San Diego

Carlsbad Couple Scammed Out of $9,000 In “Imposter Scam”

Scammer used spoofed phone numbers and fake verification codes to access couple’s account.

Krystal Cook’s husband, an active duty Marine, was at a training exercise in Florida when she says he got a phone call from USAA Bank.

He answered the phone. Krystal says the person on the other line told her husband that USAA had detected fraudulent transactions on their debit card. The person claiming to be from USAA told Krystal’s husband that a text with a verification code would be sent to his phone, and to follow the instructions on the text. Krystal says her husband didn’t think anything of it. He called back and gave his bank account and personal identification numbers to the person on the other line.

“They had the same wording as USAA,” said Krystal. “They used the same lines, ‘Thank you for being a trusted member.’ They even had the same music playing while he was on hold.”

Krystal says her husband returned to San Diego from his training. The couple checked their bank account. That’s when they learned their bank account was empty, that more than $9,000 had been withdrawn from their checking and savings accounts.

“We called USAA panicking. We asked when our new debit card was coming and they said, ‘What card?’”

Krystal said she called again and the USAA spokesperson told her that the scammers had withdrawn their money from two ATM machines in New York City a day after her husband had received the call.

At first, Krystal says USAA was unable to return the money, mostly due to the fact that Krystal’s husband had given his bank account information out.

Krystal, however, refused to accept that they were at fault.

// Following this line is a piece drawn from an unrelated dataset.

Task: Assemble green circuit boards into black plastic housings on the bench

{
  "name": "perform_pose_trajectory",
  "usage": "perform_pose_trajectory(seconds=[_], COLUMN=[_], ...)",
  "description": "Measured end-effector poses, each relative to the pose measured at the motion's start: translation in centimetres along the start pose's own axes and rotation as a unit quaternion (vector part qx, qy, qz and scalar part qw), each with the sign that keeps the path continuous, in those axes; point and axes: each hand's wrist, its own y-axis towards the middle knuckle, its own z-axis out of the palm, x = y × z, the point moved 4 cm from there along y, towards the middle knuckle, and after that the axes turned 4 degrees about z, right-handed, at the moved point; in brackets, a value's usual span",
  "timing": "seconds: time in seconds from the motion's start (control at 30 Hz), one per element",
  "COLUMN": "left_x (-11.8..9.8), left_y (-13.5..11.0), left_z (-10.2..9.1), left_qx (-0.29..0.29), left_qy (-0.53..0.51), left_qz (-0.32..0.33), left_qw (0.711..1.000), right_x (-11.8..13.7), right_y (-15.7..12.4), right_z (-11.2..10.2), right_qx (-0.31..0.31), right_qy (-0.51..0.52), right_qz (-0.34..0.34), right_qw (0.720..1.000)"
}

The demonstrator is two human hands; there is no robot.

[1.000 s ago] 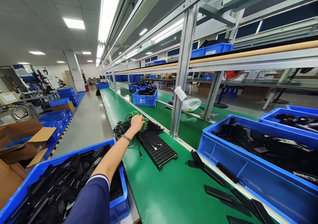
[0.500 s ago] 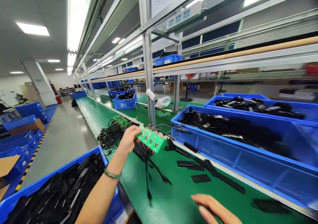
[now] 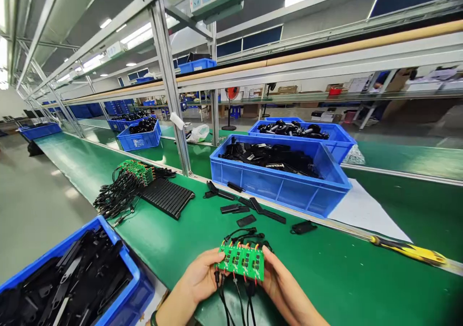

Krystal contacted NBC 7 Responds. She called USAA again.

That’s when she received the good news from a person in USAA’s Financial Crimes Prevention.

The bank had decided to reimburse the couple’s money.

But, according to a representative from USAA, Krystal and her husband are not alone, in fact customers of all financial institutions are at risk of getting fooled by what is known in the industry as the “Imposter Scam.”

“This is an industry-wide problem,” said Mike Slaugh, the executive director for USAA’s Financial Crimes Prevention. “At USAA we will never call you and ask you for your log-on information. This includes your PINs, your passwords, and your tone time codes.”

As for Krystal and her husband, she says the experience has changed the couple forever.

“It’s scary and we are still scared,” said Krystal. “My advice; always call the number back before you give out any information.”